We came (back, for my father) to the United States in 1950, to Binghamton, N.Y. I got to play in the Broome County Youth Orchestra and the Triple Cities Symphony. Then I went to college at Colgate University in the middle of New York State, and since they did not have an orchestra I took up singing bass in the college Glee Club. My father decided our family quintet should become The Scottish Ensemble; we went down to NewYork City and saw Sol Hurok, and had a handsome brochure printed up. We gave a few small concerts, including one at the chapel of Union College, Schenectady, but the Ensemble did not go very far, because we all went to college and our careers started to take off.
Meantime my father and mother moved to Lenox, Massachusetts, home of the Tanglewood Music Festival of the Boston Symphony. I finally got to take some actual bassoon lessons for the first time that summer, from the late Ernst Panenka, at that time principal of the Boston Pops Symphony under Arthur Fiedler.
When I went to medical school at the University of Rochester, N.Y. I played in the local Civic orchestra and sang in St. Paul's church choir on Monroe Avenue and in the Rochester Oratorio Society Chorus under Ted Hollenbach. I remember the bass soloist in the Messiah one year was William Warfield and my first immersion in the Brahms Requiem is still fresh in my memory.
I served my tour of duty in the U.S. Army, stationed near Stuttgart, Germany, fortunately with my family, and was one of the staff internists at the local army hospital. I did get to play bassoon, however, in the local Ludwigsburg symphony. In 1969, looking for a warmer, drier climate, we wound up in El Centro in the Imperial Valley of Southern California, next to the Mexican border. I met a clarinetist, Lawrence Ponton, who invited me to play in the orchestra in Yuma, Arizona, sixty miles away. We got tired of all that mileage and thought we should form our own orchestra. I had started having some small ensembles in my home, to which one Sunday came Joel Jacklich, a violist and conductor. With his expertise and the encouragement of the local musical leaders we founded the Imperial Valley Symphony in 1974, which is today still going strong and gives four concerts a year as well as supporting musical scholarships for aspiring youth and assisting other local programs. Lawrence and I with some other colleagues started the Desert Wind Ensemble which gave concerts twice a year, and for which I did the arrangements for about twenty years, borrowing liberally from the string and keyboard literature, carrying on a tradition I had learned from my father with the Scottish Ensemble. All of this while conducting a busy practice of internal medicine, being chief of this, that and the other, and helping to raise four children, all of them accomplished amateur string players.

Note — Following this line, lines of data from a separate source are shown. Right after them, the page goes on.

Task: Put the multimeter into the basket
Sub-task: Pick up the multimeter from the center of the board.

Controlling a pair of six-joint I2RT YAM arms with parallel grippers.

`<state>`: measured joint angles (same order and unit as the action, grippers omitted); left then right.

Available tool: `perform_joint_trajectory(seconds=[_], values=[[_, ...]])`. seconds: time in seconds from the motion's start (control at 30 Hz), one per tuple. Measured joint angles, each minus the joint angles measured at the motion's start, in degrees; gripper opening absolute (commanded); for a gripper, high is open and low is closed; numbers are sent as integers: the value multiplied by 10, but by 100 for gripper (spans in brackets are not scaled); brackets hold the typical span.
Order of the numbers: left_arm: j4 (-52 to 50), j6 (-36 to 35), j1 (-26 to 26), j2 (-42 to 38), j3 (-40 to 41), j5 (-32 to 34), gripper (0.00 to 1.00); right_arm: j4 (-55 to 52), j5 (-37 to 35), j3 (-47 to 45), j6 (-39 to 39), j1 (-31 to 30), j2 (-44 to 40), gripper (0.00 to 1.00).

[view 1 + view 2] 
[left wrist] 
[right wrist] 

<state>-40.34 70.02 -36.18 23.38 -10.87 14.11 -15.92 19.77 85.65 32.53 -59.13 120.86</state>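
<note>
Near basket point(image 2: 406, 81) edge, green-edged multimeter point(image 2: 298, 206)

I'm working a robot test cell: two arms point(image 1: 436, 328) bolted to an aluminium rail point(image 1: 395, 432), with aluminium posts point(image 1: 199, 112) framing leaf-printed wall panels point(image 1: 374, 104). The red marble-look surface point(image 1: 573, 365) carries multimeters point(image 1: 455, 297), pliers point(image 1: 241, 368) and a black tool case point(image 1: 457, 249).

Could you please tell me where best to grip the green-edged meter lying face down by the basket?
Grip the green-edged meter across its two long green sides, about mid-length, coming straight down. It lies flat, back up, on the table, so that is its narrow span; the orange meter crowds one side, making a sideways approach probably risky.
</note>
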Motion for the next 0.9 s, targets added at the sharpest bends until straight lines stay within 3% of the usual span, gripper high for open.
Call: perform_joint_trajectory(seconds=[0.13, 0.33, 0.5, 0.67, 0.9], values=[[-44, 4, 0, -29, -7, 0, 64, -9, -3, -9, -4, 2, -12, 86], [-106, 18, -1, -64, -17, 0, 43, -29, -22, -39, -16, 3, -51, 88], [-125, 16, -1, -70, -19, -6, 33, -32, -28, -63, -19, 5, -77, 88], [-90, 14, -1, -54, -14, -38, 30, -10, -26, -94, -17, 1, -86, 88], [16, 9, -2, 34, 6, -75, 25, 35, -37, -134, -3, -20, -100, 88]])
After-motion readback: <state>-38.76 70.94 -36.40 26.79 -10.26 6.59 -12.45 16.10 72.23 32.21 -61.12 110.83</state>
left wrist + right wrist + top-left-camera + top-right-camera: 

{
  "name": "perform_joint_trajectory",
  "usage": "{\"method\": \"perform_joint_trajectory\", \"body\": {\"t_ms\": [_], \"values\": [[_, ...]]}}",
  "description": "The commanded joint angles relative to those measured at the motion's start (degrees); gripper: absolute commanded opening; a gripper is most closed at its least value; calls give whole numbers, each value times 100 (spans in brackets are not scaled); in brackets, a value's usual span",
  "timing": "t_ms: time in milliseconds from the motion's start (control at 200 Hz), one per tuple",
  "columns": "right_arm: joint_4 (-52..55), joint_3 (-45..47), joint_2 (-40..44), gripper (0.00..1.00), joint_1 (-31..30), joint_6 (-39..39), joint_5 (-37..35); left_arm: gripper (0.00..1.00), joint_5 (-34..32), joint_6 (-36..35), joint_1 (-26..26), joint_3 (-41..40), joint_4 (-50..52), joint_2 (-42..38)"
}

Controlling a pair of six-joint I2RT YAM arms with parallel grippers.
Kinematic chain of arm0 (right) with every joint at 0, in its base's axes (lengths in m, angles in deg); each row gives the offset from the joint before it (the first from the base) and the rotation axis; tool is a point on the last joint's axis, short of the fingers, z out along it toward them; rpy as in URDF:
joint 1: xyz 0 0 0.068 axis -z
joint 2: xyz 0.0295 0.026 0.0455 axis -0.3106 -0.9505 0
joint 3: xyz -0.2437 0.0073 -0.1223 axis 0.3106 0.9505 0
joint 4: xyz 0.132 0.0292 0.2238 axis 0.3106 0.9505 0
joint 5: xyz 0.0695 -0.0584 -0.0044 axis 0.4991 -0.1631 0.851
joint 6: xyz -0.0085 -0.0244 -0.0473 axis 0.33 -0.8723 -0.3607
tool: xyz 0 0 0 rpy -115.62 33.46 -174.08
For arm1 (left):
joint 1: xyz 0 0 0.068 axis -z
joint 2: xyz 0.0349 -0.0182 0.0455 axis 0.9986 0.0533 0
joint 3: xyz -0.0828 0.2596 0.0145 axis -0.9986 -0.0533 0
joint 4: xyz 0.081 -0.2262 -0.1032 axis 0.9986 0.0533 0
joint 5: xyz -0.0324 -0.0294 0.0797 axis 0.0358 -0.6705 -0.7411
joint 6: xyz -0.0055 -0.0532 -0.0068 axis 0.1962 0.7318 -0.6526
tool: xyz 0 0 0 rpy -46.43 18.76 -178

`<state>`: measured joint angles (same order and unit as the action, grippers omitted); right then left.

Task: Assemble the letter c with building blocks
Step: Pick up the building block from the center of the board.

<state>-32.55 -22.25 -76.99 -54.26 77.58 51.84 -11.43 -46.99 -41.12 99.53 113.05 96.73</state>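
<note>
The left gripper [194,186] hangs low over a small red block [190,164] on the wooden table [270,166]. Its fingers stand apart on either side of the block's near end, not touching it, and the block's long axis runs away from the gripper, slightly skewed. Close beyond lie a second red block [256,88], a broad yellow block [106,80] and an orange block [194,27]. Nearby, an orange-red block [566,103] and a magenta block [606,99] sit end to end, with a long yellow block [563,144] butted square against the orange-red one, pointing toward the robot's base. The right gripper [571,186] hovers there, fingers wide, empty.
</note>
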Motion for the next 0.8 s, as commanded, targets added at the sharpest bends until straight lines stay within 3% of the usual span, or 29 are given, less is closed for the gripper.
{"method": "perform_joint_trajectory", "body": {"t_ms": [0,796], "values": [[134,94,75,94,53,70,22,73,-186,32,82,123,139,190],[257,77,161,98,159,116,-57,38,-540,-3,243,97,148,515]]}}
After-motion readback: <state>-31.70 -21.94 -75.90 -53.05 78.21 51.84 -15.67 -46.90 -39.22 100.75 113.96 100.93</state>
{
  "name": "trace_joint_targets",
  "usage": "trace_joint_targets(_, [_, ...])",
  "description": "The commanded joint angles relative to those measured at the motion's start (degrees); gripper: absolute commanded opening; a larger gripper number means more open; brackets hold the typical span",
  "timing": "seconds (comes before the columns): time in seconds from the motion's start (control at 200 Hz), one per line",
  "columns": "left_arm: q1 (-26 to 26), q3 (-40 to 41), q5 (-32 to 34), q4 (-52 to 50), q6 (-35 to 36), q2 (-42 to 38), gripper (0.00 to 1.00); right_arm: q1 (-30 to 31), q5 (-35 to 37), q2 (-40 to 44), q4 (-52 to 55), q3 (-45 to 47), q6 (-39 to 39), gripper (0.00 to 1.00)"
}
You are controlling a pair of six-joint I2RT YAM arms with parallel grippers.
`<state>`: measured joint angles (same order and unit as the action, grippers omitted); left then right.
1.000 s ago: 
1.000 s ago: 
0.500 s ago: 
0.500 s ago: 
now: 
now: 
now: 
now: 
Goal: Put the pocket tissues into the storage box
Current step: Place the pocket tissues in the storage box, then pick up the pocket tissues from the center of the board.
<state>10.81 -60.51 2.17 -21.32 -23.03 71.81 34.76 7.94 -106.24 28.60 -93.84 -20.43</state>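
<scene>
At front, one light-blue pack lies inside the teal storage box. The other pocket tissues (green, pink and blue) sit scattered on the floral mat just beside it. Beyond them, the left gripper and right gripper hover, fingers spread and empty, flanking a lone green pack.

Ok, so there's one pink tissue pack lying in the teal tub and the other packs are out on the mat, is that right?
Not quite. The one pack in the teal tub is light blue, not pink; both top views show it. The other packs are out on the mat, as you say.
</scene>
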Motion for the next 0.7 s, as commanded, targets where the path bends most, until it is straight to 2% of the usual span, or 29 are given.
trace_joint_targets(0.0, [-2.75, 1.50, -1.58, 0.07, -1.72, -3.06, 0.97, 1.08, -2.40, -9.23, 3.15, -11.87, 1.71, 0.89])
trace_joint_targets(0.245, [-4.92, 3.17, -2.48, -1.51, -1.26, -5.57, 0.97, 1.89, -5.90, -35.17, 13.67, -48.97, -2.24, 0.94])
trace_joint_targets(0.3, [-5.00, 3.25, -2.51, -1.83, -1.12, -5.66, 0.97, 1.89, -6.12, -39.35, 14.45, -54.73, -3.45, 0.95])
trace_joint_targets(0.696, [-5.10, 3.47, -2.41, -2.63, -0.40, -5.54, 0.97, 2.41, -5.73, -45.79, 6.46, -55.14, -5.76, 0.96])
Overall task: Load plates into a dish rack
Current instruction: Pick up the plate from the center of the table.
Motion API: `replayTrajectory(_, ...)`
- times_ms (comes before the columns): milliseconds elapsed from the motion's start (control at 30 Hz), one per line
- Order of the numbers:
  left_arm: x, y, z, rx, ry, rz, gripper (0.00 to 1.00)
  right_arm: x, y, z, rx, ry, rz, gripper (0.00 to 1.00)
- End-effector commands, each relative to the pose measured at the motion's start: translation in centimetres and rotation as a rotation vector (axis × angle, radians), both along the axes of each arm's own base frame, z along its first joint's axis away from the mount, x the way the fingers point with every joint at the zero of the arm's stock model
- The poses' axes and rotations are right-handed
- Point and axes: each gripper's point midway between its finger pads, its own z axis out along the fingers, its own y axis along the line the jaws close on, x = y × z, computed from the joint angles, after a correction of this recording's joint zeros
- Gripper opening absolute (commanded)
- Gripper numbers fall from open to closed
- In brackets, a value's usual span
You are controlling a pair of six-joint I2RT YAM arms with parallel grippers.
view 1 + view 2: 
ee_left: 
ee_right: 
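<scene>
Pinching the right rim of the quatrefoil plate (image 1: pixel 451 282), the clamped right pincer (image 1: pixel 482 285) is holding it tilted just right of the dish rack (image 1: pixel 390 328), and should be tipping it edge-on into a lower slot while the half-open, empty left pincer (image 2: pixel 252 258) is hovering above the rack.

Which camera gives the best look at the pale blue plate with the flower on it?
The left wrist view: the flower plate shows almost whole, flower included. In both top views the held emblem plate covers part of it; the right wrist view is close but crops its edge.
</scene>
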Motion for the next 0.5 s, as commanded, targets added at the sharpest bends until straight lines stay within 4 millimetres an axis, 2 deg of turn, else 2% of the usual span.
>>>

Finally, for one reason or another, mostly medical politics, we moved to Milwaukee in 1997. Here I now have the very good fortune and privilege to be a student with Steven Basson, the principal of the Milwaukee Symphony and an eminent local musicologist. From him I am finally learning the basics of the art and skill of playing this noble but challenging instrument and the mechanics and science of reed-making. I play in three local amateur symphonies. I now have a computer music notation software, so that what I used to write by hand over the years, now becomes eminently readable.